Examples of the kinds of things we want to say, in English:

vitals (height, weight, BMI)

"patient's father was 178cm tall."

problem list

"patient's father had Type 2 Diabetes."

some demographics

"patient's father died in 1940." "patient's father died in 1890."

How relations / family members are identified

(note: need ~sp:dateOfDeath in SMART demographics.)

dhml commented 11 years ago

In addition to family relations, SNOMED also has family history of clinical findings: http://schemes.caregraf.info/snomed#!281666001. Diabetes for instance: http://schemes.caregraf.info/snomed#!160303001 .

jmandel commented 11 years ago

Indeed! This comes down to a classic question of pre- vs. post-coordiantion.

If the SMART data model is specifically a data model for family history, then we can use post-coordinated expressions to break the disease from the context.

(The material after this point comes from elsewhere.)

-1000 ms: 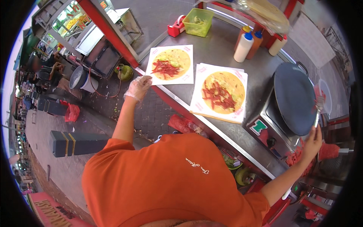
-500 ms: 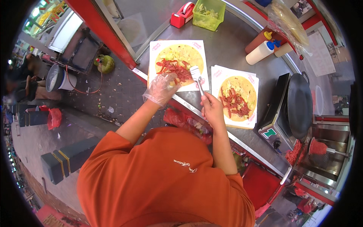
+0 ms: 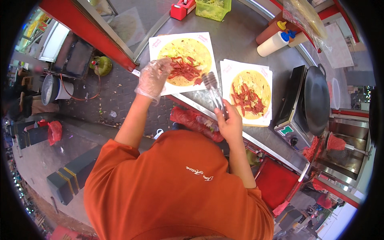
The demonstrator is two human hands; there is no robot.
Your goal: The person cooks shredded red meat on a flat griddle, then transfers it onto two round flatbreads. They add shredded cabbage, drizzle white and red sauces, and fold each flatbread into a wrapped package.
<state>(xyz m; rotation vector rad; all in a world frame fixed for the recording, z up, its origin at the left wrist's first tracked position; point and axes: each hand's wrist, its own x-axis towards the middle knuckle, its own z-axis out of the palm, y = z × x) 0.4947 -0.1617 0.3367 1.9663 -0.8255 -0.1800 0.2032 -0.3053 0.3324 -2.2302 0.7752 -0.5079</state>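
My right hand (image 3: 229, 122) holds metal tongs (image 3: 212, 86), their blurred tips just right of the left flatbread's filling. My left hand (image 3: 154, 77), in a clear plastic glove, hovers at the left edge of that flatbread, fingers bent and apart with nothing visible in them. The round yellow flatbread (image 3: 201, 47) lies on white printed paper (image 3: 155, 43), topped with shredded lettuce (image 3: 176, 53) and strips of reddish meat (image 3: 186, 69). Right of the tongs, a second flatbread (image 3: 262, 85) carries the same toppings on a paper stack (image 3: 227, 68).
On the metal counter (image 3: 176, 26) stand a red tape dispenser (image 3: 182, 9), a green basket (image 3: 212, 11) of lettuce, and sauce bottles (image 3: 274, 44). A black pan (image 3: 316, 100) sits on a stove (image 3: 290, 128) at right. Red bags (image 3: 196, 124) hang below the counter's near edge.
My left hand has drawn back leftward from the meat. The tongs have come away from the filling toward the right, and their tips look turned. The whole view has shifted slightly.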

E.g. We could say:

[ a sp:FamilyHistoryStatement;
  sp:belongsTo <http://my-smart-container/records/123>;
  sp:aboutRelative <http://snomed.info/grandfather> # (fake code for
grandfather)
  sp:problem [
    a sp:Problem;
    sp:problemName [
      sp:code <http://snomed.info/diabetes> # (fake code for diabetes)
    ]
  ]
]

On the other hand if we wanted more generic statements, we could embed the context into the code:

[ a sp:SomeGenericStatement;
  sp:belongsTo <http://my-smart-container/records/123>;
  sp:aboutRelative <http://snomed.info/grandfather> # (fake code for
grandfather)
  sp:snomedCode  <http://schemes.caregraf.info/snomed#!160303001>.
]

My sense is that the pre-coordinated approach requires app developers to understand a bit more of SNOMED CT to get started. So my preference is for the post-coordinated approach... but I'm swayable here. (The only thing I want to avoid is accidentally saying things like "my father has a family history of diabetes" unless it's really what I mean.)